Putting aside that it is a misdemeanor to fail to file a tax return and a felony for the willful failure to file a tax return, it can be financially devastating to not file on time.
One of the biggest IRS penalties is the failure to file a tax return by its due date plus extensions. The failure to file penalty runs at 5% per month up to maximum of 25% of the total tax due. For example, if the tax return is reporting a balance $100,000.00 and its five months late, the IRS will assess an additional $25,000.00 in tax penalties. Therefore, by filing the return timely, you would avoid criminal exposure and the costly failure to file penalty.

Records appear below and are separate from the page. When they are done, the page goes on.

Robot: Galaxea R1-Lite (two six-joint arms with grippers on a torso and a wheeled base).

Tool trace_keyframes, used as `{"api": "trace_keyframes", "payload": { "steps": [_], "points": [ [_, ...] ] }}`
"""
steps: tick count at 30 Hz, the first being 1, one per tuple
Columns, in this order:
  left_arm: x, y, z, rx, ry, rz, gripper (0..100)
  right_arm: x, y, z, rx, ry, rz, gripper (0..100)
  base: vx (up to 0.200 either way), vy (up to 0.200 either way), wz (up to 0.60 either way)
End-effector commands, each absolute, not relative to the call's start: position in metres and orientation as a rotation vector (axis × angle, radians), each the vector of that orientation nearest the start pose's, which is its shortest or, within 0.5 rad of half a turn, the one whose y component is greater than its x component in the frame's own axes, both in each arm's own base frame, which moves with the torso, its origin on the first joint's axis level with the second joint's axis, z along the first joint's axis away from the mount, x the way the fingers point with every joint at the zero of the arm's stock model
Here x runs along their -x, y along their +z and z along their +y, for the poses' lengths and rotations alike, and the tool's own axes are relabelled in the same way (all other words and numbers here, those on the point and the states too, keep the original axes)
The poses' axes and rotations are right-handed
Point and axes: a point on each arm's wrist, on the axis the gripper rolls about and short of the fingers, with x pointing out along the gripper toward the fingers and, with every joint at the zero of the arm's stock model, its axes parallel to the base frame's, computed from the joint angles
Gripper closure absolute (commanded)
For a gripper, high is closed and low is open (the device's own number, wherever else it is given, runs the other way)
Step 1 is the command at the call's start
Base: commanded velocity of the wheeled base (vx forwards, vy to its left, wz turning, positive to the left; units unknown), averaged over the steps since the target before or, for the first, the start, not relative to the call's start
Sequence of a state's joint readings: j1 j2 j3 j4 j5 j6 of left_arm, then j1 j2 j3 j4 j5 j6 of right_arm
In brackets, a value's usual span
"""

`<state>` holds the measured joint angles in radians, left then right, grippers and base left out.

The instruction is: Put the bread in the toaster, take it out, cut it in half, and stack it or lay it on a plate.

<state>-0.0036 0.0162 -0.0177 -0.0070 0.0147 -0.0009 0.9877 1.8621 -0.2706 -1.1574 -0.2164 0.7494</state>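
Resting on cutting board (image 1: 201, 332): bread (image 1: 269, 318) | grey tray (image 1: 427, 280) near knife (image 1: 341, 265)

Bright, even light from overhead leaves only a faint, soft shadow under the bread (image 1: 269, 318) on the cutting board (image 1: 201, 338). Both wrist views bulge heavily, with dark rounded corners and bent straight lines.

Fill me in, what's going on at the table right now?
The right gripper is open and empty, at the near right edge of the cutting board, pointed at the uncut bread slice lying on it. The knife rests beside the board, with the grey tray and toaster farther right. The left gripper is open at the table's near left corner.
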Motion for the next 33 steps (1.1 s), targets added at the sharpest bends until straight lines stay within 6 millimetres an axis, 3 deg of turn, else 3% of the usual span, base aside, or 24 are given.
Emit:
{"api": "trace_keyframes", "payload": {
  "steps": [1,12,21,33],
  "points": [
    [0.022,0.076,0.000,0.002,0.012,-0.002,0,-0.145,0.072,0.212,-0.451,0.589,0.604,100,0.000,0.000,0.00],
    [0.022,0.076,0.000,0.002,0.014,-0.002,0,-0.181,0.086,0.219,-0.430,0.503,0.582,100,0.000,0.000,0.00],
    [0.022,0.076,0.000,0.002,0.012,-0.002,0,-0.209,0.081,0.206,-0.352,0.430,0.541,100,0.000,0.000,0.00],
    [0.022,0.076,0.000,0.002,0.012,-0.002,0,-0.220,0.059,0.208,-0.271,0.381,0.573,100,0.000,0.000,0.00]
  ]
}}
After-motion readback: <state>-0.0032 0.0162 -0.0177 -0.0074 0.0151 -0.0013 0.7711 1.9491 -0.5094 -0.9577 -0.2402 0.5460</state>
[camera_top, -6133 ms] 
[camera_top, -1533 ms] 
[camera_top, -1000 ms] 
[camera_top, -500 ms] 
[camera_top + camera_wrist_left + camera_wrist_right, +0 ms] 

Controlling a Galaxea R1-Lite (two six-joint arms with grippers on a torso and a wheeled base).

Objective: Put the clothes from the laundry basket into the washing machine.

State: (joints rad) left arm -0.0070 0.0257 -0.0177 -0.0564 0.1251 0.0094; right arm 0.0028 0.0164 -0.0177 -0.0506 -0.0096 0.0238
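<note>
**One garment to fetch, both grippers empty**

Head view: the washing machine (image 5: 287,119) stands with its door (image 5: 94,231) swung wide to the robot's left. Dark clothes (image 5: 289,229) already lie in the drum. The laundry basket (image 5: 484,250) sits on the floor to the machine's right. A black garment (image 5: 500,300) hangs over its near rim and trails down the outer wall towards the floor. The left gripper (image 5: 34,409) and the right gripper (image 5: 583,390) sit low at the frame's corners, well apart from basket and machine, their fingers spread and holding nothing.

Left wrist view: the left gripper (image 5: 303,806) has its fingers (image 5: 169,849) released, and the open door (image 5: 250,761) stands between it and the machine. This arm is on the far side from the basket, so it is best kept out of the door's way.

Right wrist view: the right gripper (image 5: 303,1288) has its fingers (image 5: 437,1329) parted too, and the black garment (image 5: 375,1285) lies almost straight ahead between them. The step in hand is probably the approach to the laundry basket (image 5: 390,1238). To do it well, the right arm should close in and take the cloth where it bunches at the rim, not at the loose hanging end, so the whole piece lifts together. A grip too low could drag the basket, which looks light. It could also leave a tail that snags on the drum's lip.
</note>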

In addition to the failure to file penalty, the IRS would assess the failure to pay penalty on the amount owed plus statutory interest. The failure to pay penalty is assessed at .5% per month up to a maximum of 25% for the late payment of tax. The failure to file penalty is reduced by the failure to pay penalty when both penalties run concurrently. If the government issues a notice of intent to levy and you do not pay within 10 days from the notice, then the penalty increases to 1% per month. Therefore, if you have any money available, even if the amount is less than what is reported, then submit the funds with your tax return. That way, you reduce the exposure to the failure to pay penalty which is based on the amount of back taxes owed.
In addition to the tax penalties and the taxes owed, the IRS assesses statutory interest on both the tax reported and the tax penalties assessed. In the aggregate, penalties and interest could inflate your back taxes by 55%-75%. Therefore, by timely filing and paying what you can, you can significantly reduce the amount of back taxes owed.
The disadvantage of filing a tax return without payment is that the IRS collection cycle will begin. However, if you are proactive, you can negotiate for additional time to pay taxes, request an IRS payment plan, place your account in forbearance (i.e. currently not collectible, CNC, or Status 53), apply to settle your tax debt for less than what is owed (i.e. offer in compromise or OIC), or propose to the IRS another alternative that would resolve your back taxes.